Cloudy Skyline, 22 March 2010

2010/03/22

When I started my walk yesterday, the sky was still a bit overcast, but after a half hour or so, the clouds started to break, and the sun came out. Chicago being as large a city as it is, however, different parts of the city experience weather at different times. As such, the sky over the Loop to the south was still a bit overcast with some rather low-altitude clouds, leading to the following view.

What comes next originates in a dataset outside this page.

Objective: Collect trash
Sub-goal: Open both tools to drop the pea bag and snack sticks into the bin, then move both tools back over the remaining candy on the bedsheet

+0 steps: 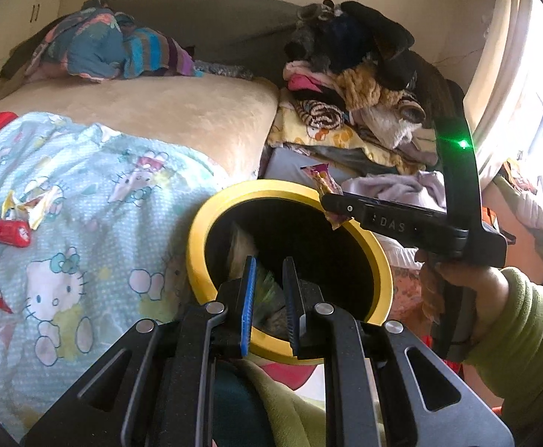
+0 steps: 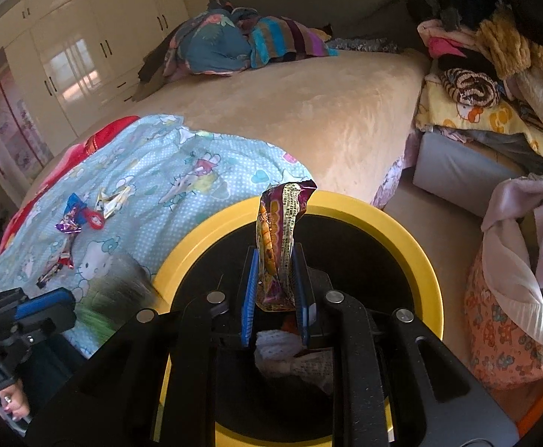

D80-CHI_CloudySkyline01_2010-03_21A

Photo Information:

Camera: Nikon D80
Lens: Nikon Nikkor 80-200mm f/4.5-5.6 [1]
ISO Equivalency: 100
Color Setting: Vivid

I’ve actually seen this phenomenon before, though from a much different vantage point (west of the Loop at a friend’s apartment, rather than from my neighborhood (Uptown) to the north). Obviously, the height of the Hancock Building makes this sort of phenomenon possible, though it still is a bit interesting seeing it.

As for the photo itself, the black and white conversion was straightforward, though I did have to adjust the contrast a little due to the distance from which I shot the photo. [2] As such, the highlights in the cloud ended up a bit washed out, and the trees along the lake front ended up a bit darker than I would prefer.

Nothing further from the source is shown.